The money wuold be split 50:50 with each applicant. Then your funds are protected 90% up to a maximum of €20,000 for each applicant.

Eg 100,000 in joint account

you get €40,000 (max of 20k for each applicant)


----------



## RaboDirect (26 Aug 2008)

*Deposit Protection Scheme Examples*

The link below on the RaboDirect website might be of some help regarding how the Deposit Guarantee  would work in our case. 

[broken link removed]

For a single customer with a total balance of €20,000, that customer would be reimbursed the full €20,000 under the Deposit Guarantee System.
For a single customer with a total balance of €50,000, that customer would be reimbursed the full amount of the first €20,000 under the Deposit Guarantee System, and 90% of the next €20,000 i.e. €18,000, so that customer will get back a total of €38,000 under the Deposit Guarantee System.

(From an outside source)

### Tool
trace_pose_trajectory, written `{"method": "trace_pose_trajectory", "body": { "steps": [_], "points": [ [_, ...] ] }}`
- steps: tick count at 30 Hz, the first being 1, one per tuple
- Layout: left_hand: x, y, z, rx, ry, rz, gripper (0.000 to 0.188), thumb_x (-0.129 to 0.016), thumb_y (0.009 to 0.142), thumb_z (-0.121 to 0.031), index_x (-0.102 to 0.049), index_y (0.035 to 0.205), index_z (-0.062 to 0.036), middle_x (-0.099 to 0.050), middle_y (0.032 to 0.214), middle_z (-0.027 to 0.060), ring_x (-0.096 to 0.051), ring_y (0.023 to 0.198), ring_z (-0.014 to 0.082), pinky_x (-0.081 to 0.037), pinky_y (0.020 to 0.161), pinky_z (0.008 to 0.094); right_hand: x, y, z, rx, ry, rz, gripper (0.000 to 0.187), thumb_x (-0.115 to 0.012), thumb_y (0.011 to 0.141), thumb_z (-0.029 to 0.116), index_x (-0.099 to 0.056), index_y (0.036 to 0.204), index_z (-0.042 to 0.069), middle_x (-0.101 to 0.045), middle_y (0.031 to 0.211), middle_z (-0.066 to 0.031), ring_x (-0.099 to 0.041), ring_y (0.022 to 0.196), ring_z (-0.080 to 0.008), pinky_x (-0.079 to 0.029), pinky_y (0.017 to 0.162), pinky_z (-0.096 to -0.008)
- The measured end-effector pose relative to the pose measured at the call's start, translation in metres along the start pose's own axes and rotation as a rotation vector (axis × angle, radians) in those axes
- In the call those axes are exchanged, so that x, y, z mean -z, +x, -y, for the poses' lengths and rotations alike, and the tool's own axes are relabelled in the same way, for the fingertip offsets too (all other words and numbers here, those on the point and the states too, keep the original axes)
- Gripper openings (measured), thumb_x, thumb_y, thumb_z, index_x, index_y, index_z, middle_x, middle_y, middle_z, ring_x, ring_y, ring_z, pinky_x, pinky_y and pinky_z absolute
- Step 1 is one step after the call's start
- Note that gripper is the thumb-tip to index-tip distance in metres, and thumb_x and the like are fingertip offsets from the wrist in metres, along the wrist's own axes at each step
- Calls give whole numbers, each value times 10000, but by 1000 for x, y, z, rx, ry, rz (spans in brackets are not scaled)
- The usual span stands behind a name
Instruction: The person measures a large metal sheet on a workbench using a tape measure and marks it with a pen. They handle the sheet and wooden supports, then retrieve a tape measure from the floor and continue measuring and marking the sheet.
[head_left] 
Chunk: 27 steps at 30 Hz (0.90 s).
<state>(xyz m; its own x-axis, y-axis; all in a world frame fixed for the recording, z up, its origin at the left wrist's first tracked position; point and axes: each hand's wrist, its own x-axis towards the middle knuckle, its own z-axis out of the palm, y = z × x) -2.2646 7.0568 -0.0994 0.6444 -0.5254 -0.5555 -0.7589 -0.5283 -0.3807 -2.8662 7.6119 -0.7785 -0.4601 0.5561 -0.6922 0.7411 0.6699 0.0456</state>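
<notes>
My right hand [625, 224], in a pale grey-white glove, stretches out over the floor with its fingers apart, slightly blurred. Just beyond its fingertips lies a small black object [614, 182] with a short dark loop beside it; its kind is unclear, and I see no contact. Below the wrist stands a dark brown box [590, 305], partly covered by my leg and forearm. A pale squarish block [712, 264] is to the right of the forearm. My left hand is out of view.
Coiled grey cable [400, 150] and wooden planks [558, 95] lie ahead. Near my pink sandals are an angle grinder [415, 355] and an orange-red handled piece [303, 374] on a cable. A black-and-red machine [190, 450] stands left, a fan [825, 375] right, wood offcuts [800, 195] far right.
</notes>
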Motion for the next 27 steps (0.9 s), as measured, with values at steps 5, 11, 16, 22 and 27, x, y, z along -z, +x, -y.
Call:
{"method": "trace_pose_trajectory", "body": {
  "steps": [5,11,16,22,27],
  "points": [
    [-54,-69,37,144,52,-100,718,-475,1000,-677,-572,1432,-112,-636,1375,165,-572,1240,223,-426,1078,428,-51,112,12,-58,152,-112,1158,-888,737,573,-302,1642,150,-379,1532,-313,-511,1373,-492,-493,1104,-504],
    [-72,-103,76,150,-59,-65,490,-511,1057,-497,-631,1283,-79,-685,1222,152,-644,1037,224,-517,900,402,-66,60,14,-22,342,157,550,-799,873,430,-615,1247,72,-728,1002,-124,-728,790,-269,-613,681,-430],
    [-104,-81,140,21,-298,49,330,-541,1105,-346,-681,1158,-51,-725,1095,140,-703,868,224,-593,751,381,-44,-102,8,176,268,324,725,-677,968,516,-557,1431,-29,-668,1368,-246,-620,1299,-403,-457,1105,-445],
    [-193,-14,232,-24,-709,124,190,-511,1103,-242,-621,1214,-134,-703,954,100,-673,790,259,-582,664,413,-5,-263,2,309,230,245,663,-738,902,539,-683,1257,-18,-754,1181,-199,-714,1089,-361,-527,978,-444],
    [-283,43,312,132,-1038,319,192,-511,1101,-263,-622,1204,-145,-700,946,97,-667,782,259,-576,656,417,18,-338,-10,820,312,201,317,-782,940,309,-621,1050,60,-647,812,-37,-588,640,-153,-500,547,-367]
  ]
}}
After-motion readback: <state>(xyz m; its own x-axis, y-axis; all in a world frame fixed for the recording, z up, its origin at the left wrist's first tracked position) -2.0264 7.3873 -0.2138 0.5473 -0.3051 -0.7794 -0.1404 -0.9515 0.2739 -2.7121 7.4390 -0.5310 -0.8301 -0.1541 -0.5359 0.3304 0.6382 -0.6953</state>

For two people with a joint account with a balance of €20,000, 50% of that balance would be attributed to each person (i.e. €10,000) and each would be reimbursed €10,000 under the Deposit Guarantee System.

If a customer has a single account and a joint account, the customer will only get paid out once.  So if the customer has a single account with a €20,000 balance, and a joint account with a €50,000 balance, that customer will receive back €20,000 guaranteed.  That customer would have a right to 50% of the joint account (i.e. €25,000) and would have a 90% guarantee of up to €20,000 of that, receiving €18,000 back from the joint account.  The other joint account holder would be assessed separately on the balance of the €25,000 in the joint account. 

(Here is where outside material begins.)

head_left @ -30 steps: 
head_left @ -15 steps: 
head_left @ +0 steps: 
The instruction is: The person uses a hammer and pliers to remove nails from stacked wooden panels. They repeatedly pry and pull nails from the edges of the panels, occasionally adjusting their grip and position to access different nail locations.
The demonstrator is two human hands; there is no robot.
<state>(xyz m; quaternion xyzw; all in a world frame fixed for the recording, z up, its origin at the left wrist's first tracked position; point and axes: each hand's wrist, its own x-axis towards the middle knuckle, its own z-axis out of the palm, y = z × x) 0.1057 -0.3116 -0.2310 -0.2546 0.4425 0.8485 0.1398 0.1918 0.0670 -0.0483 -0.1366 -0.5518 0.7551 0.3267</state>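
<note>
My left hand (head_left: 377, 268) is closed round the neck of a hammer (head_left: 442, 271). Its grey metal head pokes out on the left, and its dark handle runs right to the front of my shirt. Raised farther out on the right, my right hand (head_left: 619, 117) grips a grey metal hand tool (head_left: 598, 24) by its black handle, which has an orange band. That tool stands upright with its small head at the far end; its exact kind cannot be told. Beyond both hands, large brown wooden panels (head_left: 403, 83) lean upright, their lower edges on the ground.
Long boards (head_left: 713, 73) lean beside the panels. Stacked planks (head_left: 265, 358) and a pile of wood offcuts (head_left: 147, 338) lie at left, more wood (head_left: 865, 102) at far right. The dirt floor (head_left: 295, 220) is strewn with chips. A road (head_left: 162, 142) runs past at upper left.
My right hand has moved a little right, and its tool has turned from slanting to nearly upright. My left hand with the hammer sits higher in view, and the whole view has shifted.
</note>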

If you hold an account in the name of a child, the child's account is afforded the same protection under the scheme and is assessed in its own right, separate from any accounts held in the name of the adult who manages the accounts on behalf of the child.

RaboDirect


----------



## DELLBOY 08 (3 Dec 2008)

Is this an online account?


----------



## oldtimer (3 Dec 2008)

No, see the Halifax website.


----------



## Lightning (3 Dec 2008)

olivia said:


> I am looking to lock-up 50K for 1 year - is the Halifax product being advertised on the radio at the moment my best option?



Best option is Investec at 6.5% , the second best option is First Active at 6.25%, third best option is Anglo at 6%. 

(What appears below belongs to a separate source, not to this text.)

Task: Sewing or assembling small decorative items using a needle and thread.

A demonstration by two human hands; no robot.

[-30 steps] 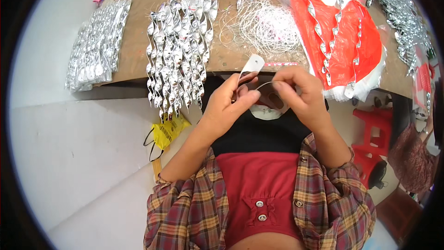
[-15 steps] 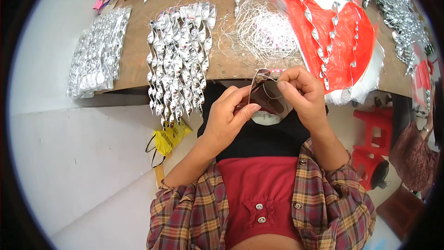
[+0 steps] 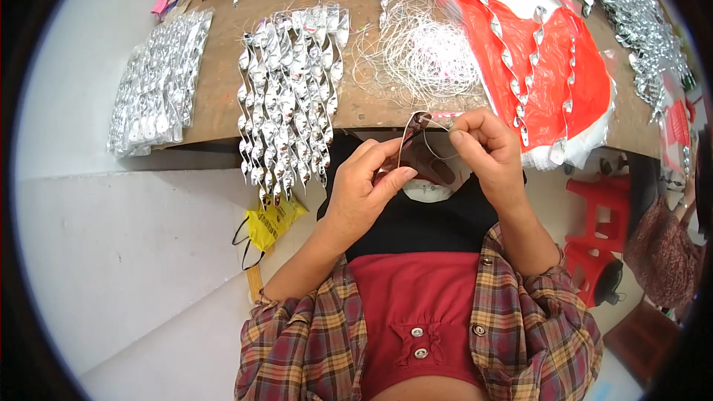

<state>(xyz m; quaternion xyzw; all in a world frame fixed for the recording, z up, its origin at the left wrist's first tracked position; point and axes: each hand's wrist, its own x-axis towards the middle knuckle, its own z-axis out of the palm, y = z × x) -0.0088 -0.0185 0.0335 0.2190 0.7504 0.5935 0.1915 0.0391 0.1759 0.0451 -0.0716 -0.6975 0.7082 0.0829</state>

You can do better than Halifax for fixed term deposits.


----------



## DELLBOY 08 (3 Dec 2008)

fungus said:


> Best option is Investec at 6.5% , the second best option is First Active at 6.25%, third best option is Anglo at 6%.
> 
> You can do better than Halifax for fixed term deposits.



I need a fixed term account with online banking (will be moving abroad) which neither Investec or Anglo offer. FA money market is only a 6 month term account & I require a 12 month term. 

Thats why I asked about this account


----------